For the entries below, print exactly the lines between the line holding "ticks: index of" and the line holding "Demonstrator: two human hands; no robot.", inclusive, and nothing else.
--- START ---
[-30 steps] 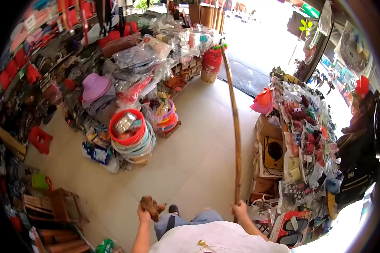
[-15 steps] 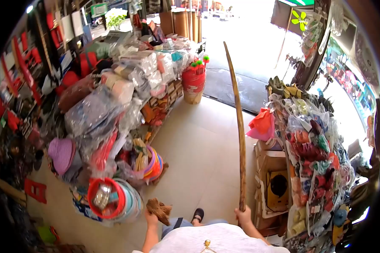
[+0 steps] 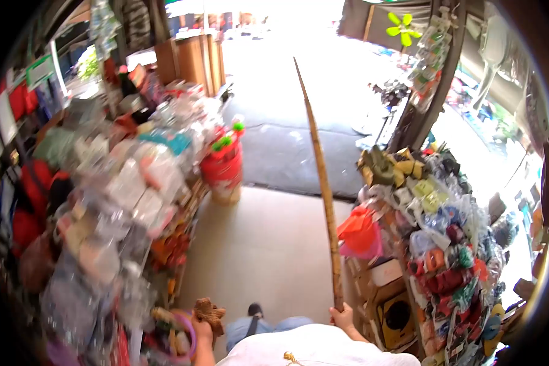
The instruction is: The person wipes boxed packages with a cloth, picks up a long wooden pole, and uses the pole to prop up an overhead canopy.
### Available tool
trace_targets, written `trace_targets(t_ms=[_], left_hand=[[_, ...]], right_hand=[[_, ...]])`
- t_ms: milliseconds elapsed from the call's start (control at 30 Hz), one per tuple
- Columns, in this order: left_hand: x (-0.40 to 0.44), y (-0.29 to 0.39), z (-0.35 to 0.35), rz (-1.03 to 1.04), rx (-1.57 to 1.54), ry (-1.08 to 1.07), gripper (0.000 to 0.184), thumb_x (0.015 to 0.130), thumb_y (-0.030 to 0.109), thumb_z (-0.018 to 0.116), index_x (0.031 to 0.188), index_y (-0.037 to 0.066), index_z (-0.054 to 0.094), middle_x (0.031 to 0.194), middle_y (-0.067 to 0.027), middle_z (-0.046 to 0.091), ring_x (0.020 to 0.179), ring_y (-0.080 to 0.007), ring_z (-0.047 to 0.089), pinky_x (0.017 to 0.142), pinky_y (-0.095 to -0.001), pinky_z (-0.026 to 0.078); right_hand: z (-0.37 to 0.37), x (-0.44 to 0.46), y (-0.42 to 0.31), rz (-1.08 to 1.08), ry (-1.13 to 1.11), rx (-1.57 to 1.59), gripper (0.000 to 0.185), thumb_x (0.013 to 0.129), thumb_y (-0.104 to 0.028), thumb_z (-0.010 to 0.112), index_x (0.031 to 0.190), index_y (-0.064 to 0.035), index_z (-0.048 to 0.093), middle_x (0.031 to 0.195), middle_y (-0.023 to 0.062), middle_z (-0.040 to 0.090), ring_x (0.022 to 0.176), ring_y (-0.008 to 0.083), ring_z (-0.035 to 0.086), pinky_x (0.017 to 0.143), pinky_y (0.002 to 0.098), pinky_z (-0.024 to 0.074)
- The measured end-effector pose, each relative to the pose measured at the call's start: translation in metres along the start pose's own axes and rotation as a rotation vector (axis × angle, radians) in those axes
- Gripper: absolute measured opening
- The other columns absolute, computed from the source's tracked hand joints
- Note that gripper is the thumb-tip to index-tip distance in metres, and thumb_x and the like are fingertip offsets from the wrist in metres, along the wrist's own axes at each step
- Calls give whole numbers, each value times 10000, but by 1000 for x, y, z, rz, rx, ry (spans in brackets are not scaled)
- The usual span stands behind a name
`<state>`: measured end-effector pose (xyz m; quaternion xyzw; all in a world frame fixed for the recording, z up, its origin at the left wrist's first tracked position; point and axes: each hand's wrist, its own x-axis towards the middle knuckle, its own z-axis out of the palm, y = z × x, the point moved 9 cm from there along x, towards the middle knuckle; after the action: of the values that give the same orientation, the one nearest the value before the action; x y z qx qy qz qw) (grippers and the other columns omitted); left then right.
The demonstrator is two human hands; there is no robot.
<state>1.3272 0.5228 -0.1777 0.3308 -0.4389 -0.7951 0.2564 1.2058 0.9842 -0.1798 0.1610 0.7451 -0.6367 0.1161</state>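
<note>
At the lower left of the head view, my left hand (image 3: 202, 329) is closed round a rough brown lump (image 3: 210, 311), whose material I cannot make out. Toward the lower right, my right hand (image 3: 343, 317) grips the bottom end of a long wooden stick (image 3: 323, 183). The stick stands up in front of me, tapers to a thin tip and leans slightly left. The hands are apart, on either side of my white shirt.
Bagged goods (image 3: 128, 189) are heaped on the left, beside a red bucket (image 3: 224, 171) with green-topped items. Packed goods (image 3: 445, 262) and cardboard boxes (image 3: 372, 293) line the right. A dark mat (image 3: 287, 155) lies at the bright doorway.
The view has moved forward and turned, bringing the doorway and red bucket nearer. The stacked basins have mostly left view. Both hands keep their holds.
</note>
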Motion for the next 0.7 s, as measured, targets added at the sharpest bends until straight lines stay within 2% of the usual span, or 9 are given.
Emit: trace_targets(t_ms=[100, 167, 200, 267, 300, 367, 467, 667, 700], left_hand=[[117, 18, 93, 144, 197, -232, 207, 832, -44, 429, 1005, 7, 530, 872, -110, 609, 750, -221, 612, 680, -348, 536], [173, 52, 171, 607, 642, -290, 201, 811, -75, 430, 966, 5, 528, 838, -94, 608, 719, -204, 612, 649, -313, 531], [198, 55, 204, 614, 632, -315, 201, 811, -75, 430, 966, 5, 528, 838, -94, 608, 719, -204, 612, 649, -313, 531], [222, 65, 301, 353, 626, -523, 263, 769, -114, 447, 984, 20, 514, 902, -73, 589, 806, -188, 596, 734, -296, 501], [235, 63, 332, 339, 618, -535, 263, 769, -114, 447, 984, 20, 514, 902, -73, 589, 806, -188, 596, 734, -296, 501], [271, 39, 383, 65, 524, -517, 367, 729, -141, 451, 1042, 45, 502, 994, -67, 554, 918, -172, 553, 837, -291, 454], [339, -8, 438, 282, 436, -453, 459, 702, -174, 418, 1089, 62, 487, 1059, -73, 523, 988, -163, 512, 892, -302, 421], [424, -45, 569, 110, 233, -487, 488, 697, -184, 401, 1102, 74, 488, 1034, -74, 542, 927, -183, 545, 834, -317, 466], [452, -68, 584, -25, 167, -494, 484, 702, -178, 411, 1110, 73, 480, 1032, -79, 545, 916, -186, 550, 824, -322, 473]], right_hand=[[18, 66, -51, -33, 32, 94, 140, 769, -100, 627, 769, -29, 506, 587, 25, 503, 464, 96, 506, 414, 251, 447], [19, 110, -75, -71, 91, 107, 133, 770, -92, 620, 762, -32, 502, 587, 23, 501, 461, 96, 504, 416, 249, 448], [19, 135, -89, -109, 123, 94, 127, 771, -84, 613, 754, -35, 497, 586, 21, 499, 458, 96, 501, 418, 247, 450], [22, 188, -124, -134, 184, 81, 121, 768, -65, 598, 734, -39, 485, 579, 18, 496, 450, 96, 493, 415, 242, 445], [19, 215, -139, -158, 221, 71, 123, 764, -65, 597, 729, -40, 482, 574, 17, 496, 446, 96, 491, 412, 239, 439], [15, 274, -173, -212, 271, 100, 126, 753, -70, 600, 719, -49, 480, 556, 10, 491, 434, 95, 484, 407, 235, 422], [9, 373, -241, -306, 300, 127, 122, 749, -71, 600, 719, -59, 483, 556, 6, 490, 439, 93, 488, 409, 235, 419], [-5, 545, -393, -330, 301, 175, 118, 769, -95, 593, 762, -40, 488, 569, 13, 492, 451, 93, 494, 416, 231, 420], [-5, 574, -418, -343, 288, 199, 118, 780, -107, 586, 771, -40, 490, 573, 18, 494, 449, 98, 494, 421, 228, 426]])
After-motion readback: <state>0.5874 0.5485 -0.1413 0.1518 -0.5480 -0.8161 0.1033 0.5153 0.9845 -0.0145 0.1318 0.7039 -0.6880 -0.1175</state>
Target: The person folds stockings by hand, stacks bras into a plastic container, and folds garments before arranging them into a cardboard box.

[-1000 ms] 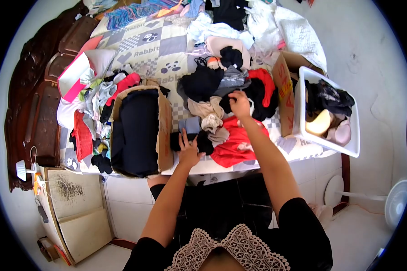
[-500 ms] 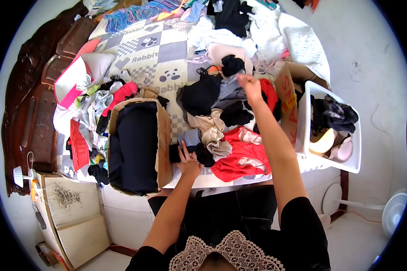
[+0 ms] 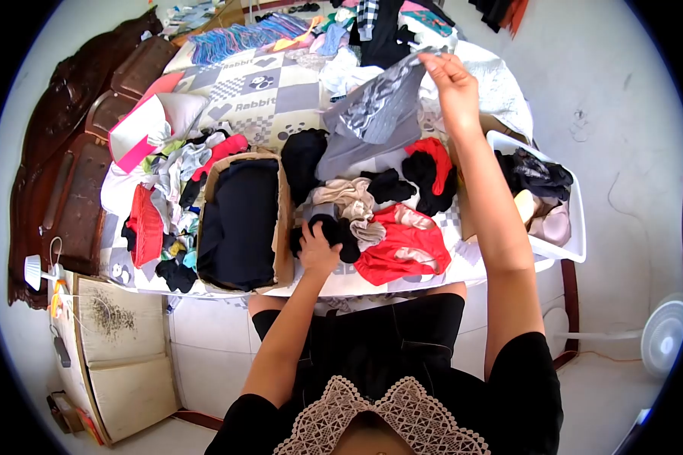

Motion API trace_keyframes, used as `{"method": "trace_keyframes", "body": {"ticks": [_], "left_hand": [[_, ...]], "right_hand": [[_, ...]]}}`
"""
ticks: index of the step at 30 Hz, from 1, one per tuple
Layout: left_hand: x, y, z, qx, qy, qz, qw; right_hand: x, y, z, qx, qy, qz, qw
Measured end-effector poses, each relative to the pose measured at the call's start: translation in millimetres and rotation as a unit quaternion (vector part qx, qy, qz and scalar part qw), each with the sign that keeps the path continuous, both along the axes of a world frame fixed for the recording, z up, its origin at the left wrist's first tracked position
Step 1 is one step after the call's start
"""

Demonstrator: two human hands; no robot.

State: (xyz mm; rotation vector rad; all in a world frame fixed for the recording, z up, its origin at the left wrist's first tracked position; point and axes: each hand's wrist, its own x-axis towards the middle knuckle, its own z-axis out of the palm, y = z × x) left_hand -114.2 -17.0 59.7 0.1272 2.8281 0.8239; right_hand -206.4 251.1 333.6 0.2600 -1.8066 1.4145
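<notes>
My right hand (image 3: 454, 85) is raised above the bed and pinches the edge of a grey garment (image 3: 379, 110), which hangs down to the left over the pile. My left hand (image 3: 319, 249) rests with spread fingers on a small black cloth (image 3: 335, 233) near the bed's front edge. Around it lie beige cloths (image 3: 347, 199) and a red garment (image 3: 406, 246). A black item (image 3: 303, 161) sits to the left of the grey garment, and a red and black bundle (image 3: 435, 176) is to its right.
A cardboard box (image 3: 282, 227) holding dark folded fabric stands left of my left hand. On the right is a white bin (image 3: 577, 227) with clothes. More clothes (image 3: 193, 163) and a red basket (image 3: 146, 227) lie at the left. A fan (image 3: 664, 337) stands at the right.
My right hand has moved up and away from the pile, lifting the grey garment, which now hangs spread out. My left hand has stayed at the black cloth.
</notes>
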Motion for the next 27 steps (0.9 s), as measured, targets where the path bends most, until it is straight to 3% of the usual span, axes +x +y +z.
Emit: {"method": "trace_keyframes", "body": {"ticks": [2,4,6,10,12,14,15,17,18,21,23,27], "left_hand": [[-0.9,7.2,23.1,0.052,0.064,0.053,0.995],[-5.1,13.5,55.2,0.131,0.243,0.038,0.960],[-14.4,16.2,73.3,0.169,0.247,0.040,0.953],[-27.7,27.6,84.7,0.222,0.305,0.071,0.923],[-32.6,32.3,85.8,0.218,0.306,0.092,0.922],[-47.6,27.3,74.7,0.225,0.193,0.046,0.954],[-63.1,16.6,69.4,0.337,0.063,-0.045,0.938],[-77.8,23.5,62.5,0.355,0.066,-0.060,0.930],[-75.9,24.8,82.2,0.363,0.083,-0.087,0.924],[-49.6,23.4,165.1,0.284,0.172,-0.187,0.924],[-21.7,22.3,224.6,0.126,0.242,-0.243,0.931],[20.7,28.0,308.0,-0.169,0.319,-0.275,0.891]], "right_hand": [[5.5,-3.3,18.1,-0.013,0.008,0.018,1.000],[10.2,-9.4,35.1,-0.109,0.063,0.104,0.987],[25.3,-15.1,58.2,-0.071,0.080,0.115,0.988],[64.0,-35.6,98.6,-0.162,0.125,0.206,0.957],[92.8,-54.6,119.4,-0.163,0.171,0.213,0.948],[102.3,-49.0,128.0,-0.138,0.200,0.226,0.943],[106.3,-44.4,130.2,-0.136,0.198,0.231,0.943],[115.3,-31.7,130.8,-0.133,0.197,0.236,0.942],[119.2,-25.5,126.2,-0.128,0.193,0.225,0.946],[125.3,-22.4,97.6,-0.134,0.159,0.164,0.964],[126.5,-14.4,67.1,-0.095,0.078,0.030,0.992],[132.0,-3.6,1.2,0.048,-0.056,-0.081,0.994]]}}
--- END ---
#### Exercise answer
ticks: index of the step at 30 Hz, from 1, one per tuple
Layout: left_hand: x, y, z, qx, qy, qz, qw; right_hand: x, y, z, qx, qy, qz, qw
Measured end-effector poses, each relative to the pose measured at the call's start: translation in millimetres and rotation as a unit quaternion (vector part qx, qy, qz and scalar part qw), each with the sign that keeps the path continuous, both along the axes of a world frame fixed for the recording, z up, its origin at the left wrist's first tracked position
Step 1 is one step after the call's start
"""

Demonstrator: two human hands; no robot.

Nothing else is part of this exercise.